What you return should match every entry, character for character.
[Given data Boundary: Start]
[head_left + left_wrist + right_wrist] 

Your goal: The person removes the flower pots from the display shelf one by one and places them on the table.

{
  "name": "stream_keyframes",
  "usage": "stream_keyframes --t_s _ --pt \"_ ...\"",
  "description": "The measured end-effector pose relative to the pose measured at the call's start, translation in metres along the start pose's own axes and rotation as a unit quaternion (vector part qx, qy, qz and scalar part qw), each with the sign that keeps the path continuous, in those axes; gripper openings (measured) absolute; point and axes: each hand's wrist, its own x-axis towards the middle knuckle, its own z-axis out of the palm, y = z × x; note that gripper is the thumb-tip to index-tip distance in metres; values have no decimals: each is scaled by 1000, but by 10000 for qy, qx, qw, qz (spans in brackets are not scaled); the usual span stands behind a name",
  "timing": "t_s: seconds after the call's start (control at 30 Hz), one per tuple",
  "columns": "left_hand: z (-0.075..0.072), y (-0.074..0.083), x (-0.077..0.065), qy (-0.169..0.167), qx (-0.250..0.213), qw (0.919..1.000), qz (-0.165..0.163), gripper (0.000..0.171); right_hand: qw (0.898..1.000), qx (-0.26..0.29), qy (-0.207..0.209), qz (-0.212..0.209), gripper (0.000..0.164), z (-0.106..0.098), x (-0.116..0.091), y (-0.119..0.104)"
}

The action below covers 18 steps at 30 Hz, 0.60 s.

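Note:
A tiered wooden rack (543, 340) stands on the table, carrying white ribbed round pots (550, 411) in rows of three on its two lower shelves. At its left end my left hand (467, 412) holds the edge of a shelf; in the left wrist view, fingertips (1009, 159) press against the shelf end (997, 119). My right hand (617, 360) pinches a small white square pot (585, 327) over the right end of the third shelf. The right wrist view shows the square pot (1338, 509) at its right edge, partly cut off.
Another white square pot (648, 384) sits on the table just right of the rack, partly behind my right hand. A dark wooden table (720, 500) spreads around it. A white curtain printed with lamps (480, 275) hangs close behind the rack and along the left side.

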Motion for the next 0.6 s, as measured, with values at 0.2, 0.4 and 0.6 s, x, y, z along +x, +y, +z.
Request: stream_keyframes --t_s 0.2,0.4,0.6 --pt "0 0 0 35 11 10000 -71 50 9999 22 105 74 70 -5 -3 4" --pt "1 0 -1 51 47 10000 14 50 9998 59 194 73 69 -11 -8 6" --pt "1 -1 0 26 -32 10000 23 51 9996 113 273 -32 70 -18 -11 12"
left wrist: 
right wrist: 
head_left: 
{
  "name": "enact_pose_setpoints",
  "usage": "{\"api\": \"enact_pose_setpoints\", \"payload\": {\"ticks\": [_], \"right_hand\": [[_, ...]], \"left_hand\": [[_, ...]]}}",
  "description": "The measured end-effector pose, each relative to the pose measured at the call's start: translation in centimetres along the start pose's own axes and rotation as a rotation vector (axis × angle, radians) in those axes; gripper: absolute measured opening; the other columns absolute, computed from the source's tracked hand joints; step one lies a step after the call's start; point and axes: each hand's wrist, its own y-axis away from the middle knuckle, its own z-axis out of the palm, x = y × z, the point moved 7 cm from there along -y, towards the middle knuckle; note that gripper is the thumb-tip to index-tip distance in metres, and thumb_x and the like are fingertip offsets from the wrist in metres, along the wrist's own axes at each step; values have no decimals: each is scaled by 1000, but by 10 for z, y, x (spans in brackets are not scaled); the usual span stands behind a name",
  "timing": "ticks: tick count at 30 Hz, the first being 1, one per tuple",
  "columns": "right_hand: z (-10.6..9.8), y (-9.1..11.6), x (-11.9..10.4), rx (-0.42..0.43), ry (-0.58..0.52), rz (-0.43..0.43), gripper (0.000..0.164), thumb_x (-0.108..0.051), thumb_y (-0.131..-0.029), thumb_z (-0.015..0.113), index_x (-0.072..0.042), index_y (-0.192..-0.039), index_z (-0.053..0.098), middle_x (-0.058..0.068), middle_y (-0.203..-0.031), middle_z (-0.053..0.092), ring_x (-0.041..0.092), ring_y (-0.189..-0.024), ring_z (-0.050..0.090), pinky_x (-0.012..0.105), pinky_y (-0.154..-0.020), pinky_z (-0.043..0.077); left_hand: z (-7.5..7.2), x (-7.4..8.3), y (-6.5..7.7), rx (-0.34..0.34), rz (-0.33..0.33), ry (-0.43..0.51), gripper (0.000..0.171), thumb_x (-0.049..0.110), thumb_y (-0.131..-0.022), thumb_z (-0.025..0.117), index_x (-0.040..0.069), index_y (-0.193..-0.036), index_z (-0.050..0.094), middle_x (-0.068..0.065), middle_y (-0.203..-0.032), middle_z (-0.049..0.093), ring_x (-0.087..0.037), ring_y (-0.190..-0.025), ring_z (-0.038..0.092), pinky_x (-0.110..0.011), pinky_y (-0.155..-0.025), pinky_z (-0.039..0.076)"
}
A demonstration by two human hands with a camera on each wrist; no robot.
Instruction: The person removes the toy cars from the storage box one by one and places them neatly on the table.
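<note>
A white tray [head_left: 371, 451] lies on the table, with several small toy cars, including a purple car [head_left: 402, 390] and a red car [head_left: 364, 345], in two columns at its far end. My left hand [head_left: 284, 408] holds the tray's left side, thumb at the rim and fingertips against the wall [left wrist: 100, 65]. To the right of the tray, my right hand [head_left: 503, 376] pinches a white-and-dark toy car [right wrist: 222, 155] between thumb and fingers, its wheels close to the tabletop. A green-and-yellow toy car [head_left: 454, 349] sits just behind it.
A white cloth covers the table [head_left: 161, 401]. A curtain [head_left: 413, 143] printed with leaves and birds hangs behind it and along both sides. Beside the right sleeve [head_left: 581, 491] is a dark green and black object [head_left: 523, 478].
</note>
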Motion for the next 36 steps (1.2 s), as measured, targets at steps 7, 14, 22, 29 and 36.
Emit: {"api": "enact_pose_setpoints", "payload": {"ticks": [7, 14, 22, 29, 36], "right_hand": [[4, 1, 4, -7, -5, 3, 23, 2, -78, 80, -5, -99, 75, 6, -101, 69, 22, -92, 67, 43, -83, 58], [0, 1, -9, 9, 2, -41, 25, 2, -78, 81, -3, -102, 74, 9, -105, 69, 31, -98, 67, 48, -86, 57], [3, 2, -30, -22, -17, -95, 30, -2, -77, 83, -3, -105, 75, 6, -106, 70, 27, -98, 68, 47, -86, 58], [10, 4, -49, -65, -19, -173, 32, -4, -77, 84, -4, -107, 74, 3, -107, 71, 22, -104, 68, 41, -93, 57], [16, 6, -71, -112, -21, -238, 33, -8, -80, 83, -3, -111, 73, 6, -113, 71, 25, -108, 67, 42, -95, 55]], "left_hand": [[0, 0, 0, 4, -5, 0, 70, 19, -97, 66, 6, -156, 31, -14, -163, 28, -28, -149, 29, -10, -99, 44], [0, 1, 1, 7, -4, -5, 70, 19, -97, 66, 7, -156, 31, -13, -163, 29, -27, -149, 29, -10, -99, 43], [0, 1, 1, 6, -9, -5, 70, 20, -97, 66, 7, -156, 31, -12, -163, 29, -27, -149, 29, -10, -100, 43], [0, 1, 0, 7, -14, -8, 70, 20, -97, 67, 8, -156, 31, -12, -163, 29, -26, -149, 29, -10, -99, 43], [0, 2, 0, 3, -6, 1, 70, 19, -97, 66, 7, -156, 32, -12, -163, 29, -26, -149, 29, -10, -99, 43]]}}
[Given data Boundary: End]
■ Written answer:
[head_left + left_wrist + right_wrist] 

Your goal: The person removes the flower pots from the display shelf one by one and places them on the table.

{
  "name": "stream_keyframes",
  "usage": "stream_keyframes --t_s _ --pt \"_ ...\"",
  "description": "The measured end-effector pose relative to the pose measured at the call's start, translation in metres along the start pose's own axes and rotation as a unit quaternion (vector part qx, qy, qz and scalar part qw), each with the sign that keeps the path continuous, in those axes; gripper openings (measured) absolute; point and axes: each hand's wrist, its own x-axis towards the middle knuckle, its own z-axis out of the palm, y = z × x; note that gripper is the thumb-tip to index-tip distance in metres; values have no decimals: each is scaled by 1000, but by 10000 for qy, qx, qw, qz (spans in brackets are not scaled); the usual span stands behind a name",
  "timing": "t_s: seconds after the call's start (control at 30 Hz), one per tuple",
  "columns": "left_hand: z (-0.075..0.072), y (-0.074..0.083), x (-0.077..0.065), qy (-0.169..0.167), qx (-0.250..0.213), qw (0.919..1.000), qz (-0.165..0.163), gripper (0.000..0.171); right_hand: qw (0.898..1.000), qx (-0.26..0.29), qy (-0.207..0.209), qz (-0.212..0.209), gripper (0.000..0.164), z (-0.106..0.098), x (-0.116..0.091), y (-0.119..0.104)"
}

The action below covers 18 steps at 30 Hz, 0.60 s.

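Note:
A tiered wooden rack (543, 340) stands on the table, carrying white ribbed round pots (550, 411) in rows of three on its two lower shelves. At its left end my left hand (467, 412) holds the edge of a shelf; in the left wrist view, fingertips (1009, 159) press against the shelf end (997, 119). My right hand (617, 360) pinches a small white square pot (585, 327) over the right end of the third shelf. The right wrist view shows the square pot (1338, 509) at its right edge, partly cut off.
Another white square pot (648, 384) sits on the table just right of the rack, partly behind my right hand. A dark wooden table (720, 500) spreads around it. A white curtain printed with lamps (480, 275) hangs close behind the rack and along the left side.
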
Motion for the next 0.6 s, as measured, with values at 0.2, 0.4 and 0.6 s, x, y, z along +x, +y, +z.
Request: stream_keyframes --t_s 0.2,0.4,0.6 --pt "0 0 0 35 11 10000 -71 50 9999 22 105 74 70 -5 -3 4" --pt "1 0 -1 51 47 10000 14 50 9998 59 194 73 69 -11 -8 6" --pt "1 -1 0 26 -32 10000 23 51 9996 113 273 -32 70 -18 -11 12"
left wrist: 
right wrist: 
head_left: 
{
  "name": "enact_pose_setpoints",
  "usage": "{\"api\": \"enact_pose_setpoints\", \"payload\": {\"ticks\": [_], \"right_hand\": [[_, ...]], \"left_hand\": [[_, ...]]}}",
  "description": "The measured end-effector pose, each relative to the pose measured at the call's start: translation in centimetres along the start pose's own axes and rotation as a rotation vector (axis × angle, radians) in those axes; gripper: absolute measured opening; the other columns absolute, computed from the source's tracked hand joints; step one lies a step after the call's start; point and axes: each hand's wrist, its own y-axis away from the middle knuckle, its own z-axis out of the palm, x = y × z, the point moved 7 cm from there along -y, towards the middle knuckle; note that gripper is the thumb-tip to index-tip distance in metres, and thumb_x and the like are fingertip offsets from the wrist in metres, along the wrist's own axes at each step; values have no decimals: each is scaled by 1000, but by 10 for z, y, x (spans in brackets are not scaled); the usual span stands behind a name",
  "timing": "ticks: tick count at 30 Hz, the first being 1, one per tuple",
  "columns": "right_hand: z (-10.6..9.8), y (-9.1..11.6), x (-11.9..10.4), rx (-0.42..0.43), ry (-0.58..0.52), rz (-0.43..0.43), gripper (0.000..0.164), thumb_x (-0.108..0.051), thumb_y (-0.131..-0.029), thumb_z (-0.015..0.113), index_x (-0.072..0.042), index_y (-0.192..-0.039), index_z (-0.053..0.098), middle_x (-0.058..0.068), middle_y (-0.203..-0.031), middle_z (-0.053..0.092), ring_x (-0.041..0.092), ring_y (-0.189..-0.024), ring_z (-0.050..0.090), pinky_x (-0.012..0.105), pinky_y (-0.154..-0.020), pinky_z (-0.043..0.077); left_hand: z (-7.5..7.2), x (-7.4..8.3), y (-6.5..7.7), rx (-0.34..0.34), rz (-0.33..0.33), ry (-0.43..0.51), gripper (0.000..0.171), thumb_x (-0.049..0.110), thumb_y (-0.131..-0.022), thumb_z (-0.025..0.117), index_x (-0.040..0.069), index_y (-0.193..-0.036), index_z (-0.050..0.094), middle_x (-0.068..0.065), middle_y (-0.203..-0.032), middle_z (-0.049..0.093), ring_x (-0.087..0.037), ring_y (-0.190..-0.025), ring_z (-0.038..0.092), pinky_x (-0.110..0.011), pinky_y (-0.155..-0.025), pinky_z (-0.039..0.076)"
}
A demonstration by two human hands with a camera on each wrist; no robot.
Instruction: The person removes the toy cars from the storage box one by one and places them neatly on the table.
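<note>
A white tray [head_left: 371, 451] lies on the table, with several small toy cars, including a purple car [head_left: 402, 390] and a red car [head_left: 364, 345], in two columns at its far end. My left hand [head_left: 284, 408] holds the tray's left side, thumb at the rim and fingertips against the wall [left wrist: 100, 65]. To the right of the tray, my right hand [head_left: 503, 376] pinches a white-and-dark toy car [right wrist: 222, 155] between thumb and fingers, its wheels close to the tabletop. A green-and-yellow toy car [head_left: 454, 349] sits just behind it.
A white cloth covers the table [head_left: 161, 401]. A curtain [head_left: 413, 143] printed with leaves and birds hangs behind it and along both sides. Beside the right sleeve [head_left: 581, 491] is a dark green and black object [head_left: 523, 478].
</note>
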Motion for the next 36 steps (1.2 s), as measured, targets at steps 7, 14, 22, 29 and 36.
Emit: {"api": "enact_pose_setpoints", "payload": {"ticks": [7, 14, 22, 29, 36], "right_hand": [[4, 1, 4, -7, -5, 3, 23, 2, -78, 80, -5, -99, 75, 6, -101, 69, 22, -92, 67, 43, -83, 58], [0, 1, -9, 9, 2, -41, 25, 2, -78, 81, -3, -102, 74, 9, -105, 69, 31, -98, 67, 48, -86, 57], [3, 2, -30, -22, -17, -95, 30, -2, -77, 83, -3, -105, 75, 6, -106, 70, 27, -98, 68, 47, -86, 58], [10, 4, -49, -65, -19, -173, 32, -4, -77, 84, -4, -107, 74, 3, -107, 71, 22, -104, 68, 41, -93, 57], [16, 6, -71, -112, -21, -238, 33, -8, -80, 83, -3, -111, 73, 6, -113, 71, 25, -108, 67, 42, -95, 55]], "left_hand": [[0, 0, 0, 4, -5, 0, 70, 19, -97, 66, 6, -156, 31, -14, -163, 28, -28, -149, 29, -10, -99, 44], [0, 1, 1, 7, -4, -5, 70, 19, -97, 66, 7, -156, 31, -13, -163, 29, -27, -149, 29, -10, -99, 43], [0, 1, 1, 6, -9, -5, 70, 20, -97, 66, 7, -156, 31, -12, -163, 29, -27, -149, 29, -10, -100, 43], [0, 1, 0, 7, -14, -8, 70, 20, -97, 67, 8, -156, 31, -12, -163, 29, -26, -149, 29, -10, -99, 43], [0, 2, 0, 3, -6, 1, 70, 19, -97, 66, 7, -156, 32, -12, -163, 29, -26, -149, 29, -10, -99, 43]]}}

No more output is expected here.